The general syntax is:
spelldump [options] <dictionary> <affix> [result] [locale-name]
The two main parameters are the dictionary's main file and its affix file; these are usually named [language-prefix].dict and [language-prefix].aff and can be found in most common Linux distributions and various online sources.
[result] is where the extracted dictionary data will be output, and [locale-name] specifies the locale details you wish to use.
There is also an optional -c [file] option, which specifies a file for case conversion details.
Examples of usage are:
spelldump en.dict en.aff
spelldump ru.dict ru.aff ru.txt ru_RU.CP1251
spelldump ru.dict ru.aff ru.txt .1251
The result file will contain a list of all the words in the dictionary, sorted alphabetically, in the format of a wordforms file. This can be used to tailor it to your specific needs. An example of what the result file could look like:
zone > zone
zoned > zoned
zoning > zoning
wordbreaker is used to split compound words, such as those commonly found in URLs, into their component words. For example, this tool can split "lordoftherings" into its four component words, or http://manofsteel.warnerbros.com into "man of steel warner bros". This helps in searching, as it eliminates the need for prefixes or infixes.

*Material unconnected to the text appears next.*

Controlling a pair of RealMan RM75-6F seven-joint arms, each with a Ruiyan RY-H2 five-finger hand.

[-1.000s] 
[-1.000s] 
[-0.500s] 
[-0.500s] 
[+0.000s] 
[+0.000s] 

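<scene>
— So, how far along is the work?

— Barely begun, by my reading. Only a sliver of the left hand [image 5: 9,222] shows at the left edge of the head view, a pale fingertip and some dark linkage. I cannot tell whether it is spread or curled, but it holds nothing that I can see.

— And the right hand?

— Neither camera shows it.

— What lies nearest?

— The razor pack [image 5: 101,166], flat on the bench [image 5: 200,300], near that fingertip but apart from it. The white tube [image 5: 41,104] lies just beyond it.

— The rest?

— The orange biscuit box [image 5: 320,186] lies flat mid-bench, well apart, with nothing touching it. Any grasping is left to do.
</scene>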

For example, searching for "sphinx" would not match "sphinxsearch", but if you break the compound word and index the separate components, you would get a match without the increased file sizes that come with using prefixes and infixes in full-text indexing.
Examples of usage include:
echo manofsteel | bin/wordbreaker -dict dict.txt split
man of steel
The input stream will be separated into words using the -dict dictionary file. If no dictionary is specified, wordbreaker looks in the working folder for a wordbreaker-dict.txt file. (The dictionary should match the language of the compound word.) The split command breaks words from the standard input and outputs the result to the standard output. There are also test and bench commands that allow you to test the splitting quality and benchmark the splitting functionality.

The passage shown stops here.